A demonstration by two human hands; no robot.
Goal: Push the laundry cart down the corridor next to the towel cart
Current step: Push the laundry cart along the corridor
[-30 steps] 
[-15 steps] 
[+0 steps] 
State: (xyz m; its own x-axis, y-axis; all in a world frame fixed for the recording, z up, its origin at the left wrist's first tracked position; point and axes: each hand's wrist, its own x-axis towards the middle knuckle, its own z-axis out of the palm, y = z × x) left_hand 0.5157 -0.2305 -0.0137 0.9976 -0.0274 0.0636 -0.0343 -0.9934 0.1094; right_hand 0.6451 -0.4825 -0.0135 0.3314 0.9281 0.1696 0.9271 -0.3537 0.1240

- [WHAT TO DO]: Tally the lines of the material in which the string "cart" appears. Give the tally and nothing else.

- [EXERCISE SOLUTION]: 2